—Alors, reprit Marthe, les enfants sont élevés par leurs mères?
—Fi donc! interrompit l'académicien, ce serait encore pis. La civilisation a fait comprendre la folie d'une pareille dépense de temps et de soins. Ici, comme partout, nous avons substitué la machine à l'homme. De votre temps, il n'y avait qu'une université de professeurs; nous avons agrandi l'institution en créant une université de nourrices. Le nouveau-né est mis au collége le jour de son entrée dans le monde, et nous revient dix-huit ans après tout élevé. IL serait difficile, comme vous le voyez, de simplifier davantage les liens de la famille. Plus de gênes ni d'inquiétudes! L'enfant est aussi libre que s'il n'avait point de parents, les parents aussi libres que s'ils n'avaient point d'enfants. On s'aime tout juste autant qu'il le faut pour se souffrir; on se perd sans désespoir. Les générations se succèdent dans la même maison, comme des voyageurs dans la même auberge. Ainsi a été résolu le grand problème de la perpétuation de l'espèce, en évitant l'association passionnée des individus.»
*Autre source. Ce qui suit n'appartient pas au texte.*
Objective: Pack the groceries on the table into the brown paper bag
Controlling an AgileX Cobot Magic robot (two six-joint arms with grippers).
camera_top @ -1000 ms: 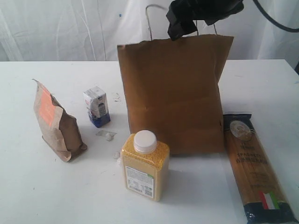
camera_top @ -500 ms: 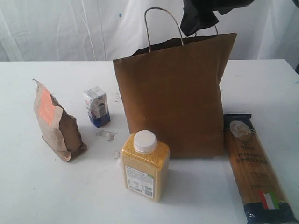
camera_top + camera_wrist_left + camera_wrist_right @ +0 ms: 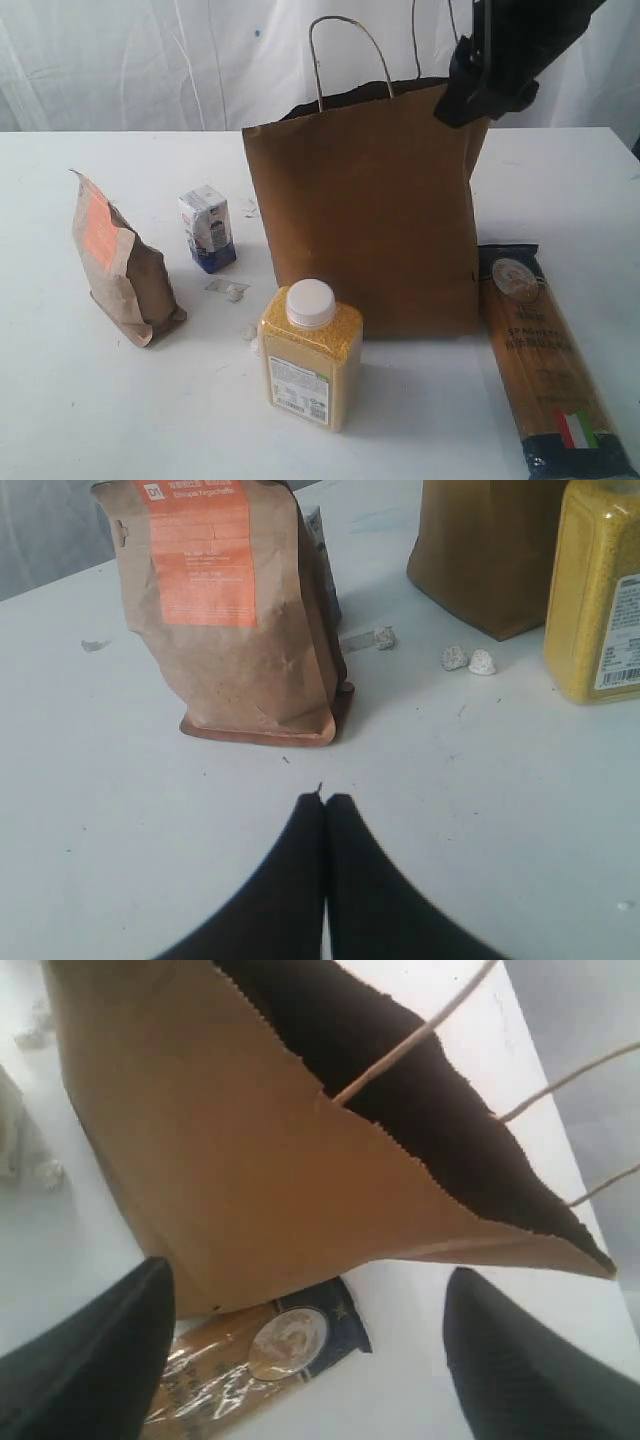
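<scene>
Right hand [image 3: 487,85] swung from above the middle of the brown paper bag [image 3: 370,220] down to its top right corner, bag's mouth now pulled open and dark inside, top edge slanting more steeply, front loop handle [image 3: 345,22] risen into full view

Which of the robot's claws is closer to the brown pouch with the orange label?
Left. The left gripper, shut, sits low over the table just before the pouch, not touching. The right gripper, open, is up by the paper bag's top corner farthest from the pouch.
</scene>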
Comme il achevait, la calèche s'arrêta devant un immense édifice, à l'entrée duquel on avait gravé en lettres colossales:
Université des métiers-unis.—Institution pour les jeunes gens et les jeunes demoiselles non sevrés.—Allaitement à la vapeur.
Une machine, sculptée sur le fronton, était entourée de nourrissons, vers lesquels elle étendait ses bras d'acier et ses mamelles de liége verni. Au-dessus se lisait la sainte légende:
Laissez venir vers moi les petits enfants!
Lorsqu'il se présenta au bureau, M. Atout dut indiquer le numéro d'ordre sous lequel son fils avait été inscrit. Le commis feuilleta son catalogue d'enfants, et dit brièvement:
«Salle Jean-Jacques-Rousseau, quatrième rayon, case D.»
L'académicien prit le bras de milady Ennui, et se hasarda à travers les immenses corridors.
De loin en loin, des gardiens portant le costume de l'établissement, composé d'un tablier de taffetas ciré et d'une coiffure en forme de biberon, indiquaient aux visiteurs la direction qu'ils devaient prendre. Marthe et Maurice longèrent d'abord une galerie où des métiers de différentes formes tissaient des layettes; puis une seconde, où d'autres mécaniques fabriquaient de petits cercueils. De là, ils traversèrent une cour pleine de paniers à roulettes, dans lesquels les enfants apprenaient à marcher, et arrivèrent devant un vaste atelier éclairé par la flamme des grands fourneaux.